▶ **Problem details**: Copy the listing in full and exactly, omitting its images.
** Opening Supplied data block **
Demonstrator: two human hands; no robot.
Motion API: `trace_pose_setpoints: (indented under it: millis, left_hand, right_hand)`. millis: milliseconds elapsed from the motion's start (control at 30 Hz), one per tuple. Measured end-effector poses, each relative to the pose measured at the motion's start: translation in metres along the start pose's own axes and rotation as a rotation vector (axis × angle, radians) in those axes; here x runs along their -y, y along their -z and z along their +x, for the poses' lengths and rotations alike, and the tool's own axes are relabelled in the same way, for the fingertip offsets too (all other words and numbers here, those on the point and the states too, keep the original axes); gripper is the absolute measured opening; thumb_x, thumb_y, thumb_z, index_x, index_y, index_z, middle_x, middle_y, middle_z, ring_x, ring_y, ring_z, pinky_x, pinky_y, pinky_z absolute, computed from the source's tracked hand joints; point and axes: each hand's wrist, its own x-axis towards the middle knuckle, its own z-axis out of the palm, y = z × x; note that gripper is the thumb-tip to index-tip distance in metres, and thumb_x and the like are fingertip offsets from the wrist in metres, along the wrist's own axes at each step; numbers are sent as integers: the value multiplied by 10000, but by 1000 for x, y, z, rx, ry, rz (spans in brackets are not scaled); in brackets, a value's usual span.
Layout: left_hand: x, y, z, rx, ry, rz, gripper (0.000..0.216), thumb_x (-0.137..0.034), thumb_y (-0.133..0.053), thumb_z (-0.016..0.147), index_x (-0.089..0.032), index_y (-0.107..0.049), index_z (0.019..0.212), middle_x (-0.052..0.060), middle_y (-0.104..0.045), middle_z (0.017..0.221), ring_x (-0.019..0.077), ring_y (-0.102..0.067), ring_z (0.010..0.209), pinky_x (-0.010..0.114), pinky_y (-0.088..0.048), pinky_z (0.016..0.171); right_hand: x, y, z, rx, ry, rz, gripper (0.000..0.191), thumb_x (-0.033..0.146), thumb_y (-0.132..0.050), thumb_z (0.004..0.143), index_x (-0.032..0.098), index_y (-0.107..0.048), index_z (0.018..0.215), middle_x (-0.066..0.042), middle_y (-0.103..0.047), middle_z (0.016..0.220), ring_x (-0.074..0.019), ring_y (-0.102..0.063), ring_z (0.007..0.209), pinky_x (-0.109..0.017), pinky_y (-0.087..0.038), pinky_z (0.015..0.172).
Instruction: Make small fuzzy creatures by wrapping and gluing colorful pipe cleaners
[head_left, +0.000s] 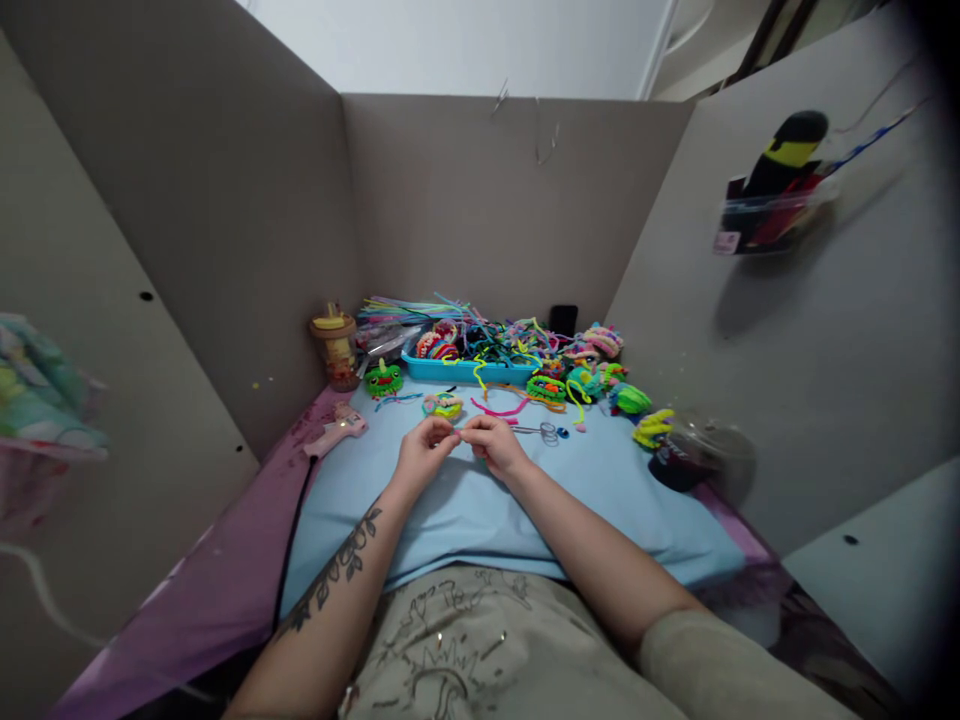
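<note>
My left hand (424, 448) and my right hand (489, 444) meet over the light blue cloth (600, 490), fingers pinched together on a small piece between them that is too small to name. Just beyond the hands lies a small yellow-green pipe-cleaner figure (444, 404). A pink pipe cleaner (501, 410) and a pair of scissors (546, 431) rest on the cloth to the right of my right hand.
A blue tray (465, 370) heaped with coloured pipe cleaners stands at the back. Finished fuzzy figures (592, 372) sit to its right, a green one (383, 379) to its left. A yellow-lidded bottle (337, 345), pink glue gun (335, 430) and dark lidded cup (694, 455) flank the cloth. Cardboard walls enclose everything.
</note>
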Motion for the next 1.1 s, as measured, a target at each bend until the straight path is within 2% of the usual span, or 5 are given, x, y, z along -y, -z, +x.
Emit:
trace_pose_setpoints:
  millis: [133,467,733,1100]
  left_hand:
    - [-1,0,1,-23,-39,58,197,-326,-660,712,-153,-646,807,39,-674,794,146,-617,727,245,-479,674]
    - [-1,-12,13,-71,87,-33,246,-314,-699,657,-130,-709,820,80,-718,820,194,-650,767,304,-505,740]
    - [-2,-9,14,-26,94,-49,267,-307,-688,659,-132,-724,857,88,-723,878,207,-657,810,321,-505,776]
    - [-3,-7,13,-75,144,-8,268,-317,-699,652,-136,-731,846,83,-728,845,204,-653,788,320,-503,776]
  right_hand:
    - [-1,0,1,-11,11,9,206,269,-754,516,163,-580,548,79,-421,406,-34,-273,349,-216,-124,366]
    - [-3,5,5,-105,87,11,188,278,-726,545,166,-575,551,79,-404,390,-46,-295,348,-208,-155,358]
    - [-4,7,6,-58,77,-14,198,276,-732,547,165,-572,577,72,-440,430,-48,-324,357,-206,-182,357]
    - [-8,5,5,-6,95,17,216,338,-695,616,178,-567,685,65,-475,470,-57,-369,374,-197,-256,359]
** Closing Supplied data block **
▶ **Reply to the task**:
Demonstrator: two human hands; no robot.
Motion API: `trace_pose_setpoints: (indented under it: millis, left_hand, right_hand)`. millis: milliseconds elapsed from the motion's start (control at 30 Hz), one per tuple. Measured end-effector poses, each relative to the pose measured at the motion's start: translation in metres along the start pose's own axes and rotation as a rotation vector (axis × angle, radians) in those axes; here x runs along their -y, y along their -z and z along their +x, for the poses' lengths and rotations alike, and the tool's own axes are relabelled in the same way, for the fingertip offsets too (all other words and numbers here, those on the point and the states too, keep the original axes); gripper is the absolute measured opening; thumb_x, thumb_y, thumb_z, index_x, index_y, index_z, middle_x, middle_y, middle_z, ring_x, ring_y, ring_z, pinky_x, pinky_y, pinky_z absolute, computed from the source's tracked hand joints; point and axes: each hand's wrist, its own x-axis towards the middle knuckle, its own z-axis out of the palm, y = z × x; note that gripper is the thumb-tip to index-tip distance in metres, and thumb_x and the like are fingertip offsets from the wrist in metres, along the wrist's own axes at each step; numbers are sent as integers: the value multiplied by 10000, but by 1000 for x, y, z, rx, ry, rz (spans in brackets are not scaled); in brackets, a value's usual span.
Layout: left_hand: x, y, z, rx, ry, rz, gripper (0.000..0.216), thumb_x (-0.137..0.034), thumb_y (-0.133..0.053), thumb_z (-0.016..0.147), index_x (-0.089..0.032), index_y (-0.107..0.049), index_z (0.019..0.212), middle_x (-0.052..0.060), middle_y (-0.104..0.045), middle_z (0.017..0.221), ring_x (-0.019..0.077), ring_y (-0.102..0.067), ring_z (0.010..0.209), pinky_x (-0.010..0.114), pinky_y (-0.088..0.048), pinky_z (0.016..0.171); right_hand: x, y, z, rx, ry, rz, gripper (0.000..0.191), thumb_x (-0.033..0.146), thumb_y (-0.132..0.050), thumb_z (0.004..0.143), index_x (-0.032..0.098), index_y (-0.107..0.048), index_z (0.018..0.215), middle_x (-0.066..0.042), middle_y (-0.103..0.047), middle_z (0.016..0.220), ring_x (-0.074..0.019), ring_y (-0.102..0.063), ring_z (0.007..0.209), pinky_x (-0.109..0.017), pinky_y (-0.087..0.038), pinky_z (0.015..0.172).
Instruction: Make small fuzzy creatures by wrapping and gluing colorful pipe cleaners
[head_left, +0.000s] 
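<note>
My left hand (424, 448) and my right hand (489, 444) meet over the light blue cloth (600, 490), fingers pinched together on a small piece between them that is too small to name. Just beyond the hands lies a small yellow-green pipe-cleaner figure (444, 404). A pink pipe cleaner (501, 410) and a pair of scissors (546, 431) rest on the cloth to the right of my right hand.
A blue tray (465, 370) heaped with coloured pipe cleaners stands at the back. Finished fuzzy figures (592, 372) sit to its right, a green one (383, 379) to its left. A yellow-lidded bottle (337, 345), pink glue gun (335, 430) and dark lidded cup (694, 455) flank the cloth. Cardboard walls enclose everything.
</note>
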Motion for the next 1.1 s, as measured, a target at each bend until the straight path is within 2% of the usual span, or 5 are given, x, y, z along -y, -z, +x.
Emit:
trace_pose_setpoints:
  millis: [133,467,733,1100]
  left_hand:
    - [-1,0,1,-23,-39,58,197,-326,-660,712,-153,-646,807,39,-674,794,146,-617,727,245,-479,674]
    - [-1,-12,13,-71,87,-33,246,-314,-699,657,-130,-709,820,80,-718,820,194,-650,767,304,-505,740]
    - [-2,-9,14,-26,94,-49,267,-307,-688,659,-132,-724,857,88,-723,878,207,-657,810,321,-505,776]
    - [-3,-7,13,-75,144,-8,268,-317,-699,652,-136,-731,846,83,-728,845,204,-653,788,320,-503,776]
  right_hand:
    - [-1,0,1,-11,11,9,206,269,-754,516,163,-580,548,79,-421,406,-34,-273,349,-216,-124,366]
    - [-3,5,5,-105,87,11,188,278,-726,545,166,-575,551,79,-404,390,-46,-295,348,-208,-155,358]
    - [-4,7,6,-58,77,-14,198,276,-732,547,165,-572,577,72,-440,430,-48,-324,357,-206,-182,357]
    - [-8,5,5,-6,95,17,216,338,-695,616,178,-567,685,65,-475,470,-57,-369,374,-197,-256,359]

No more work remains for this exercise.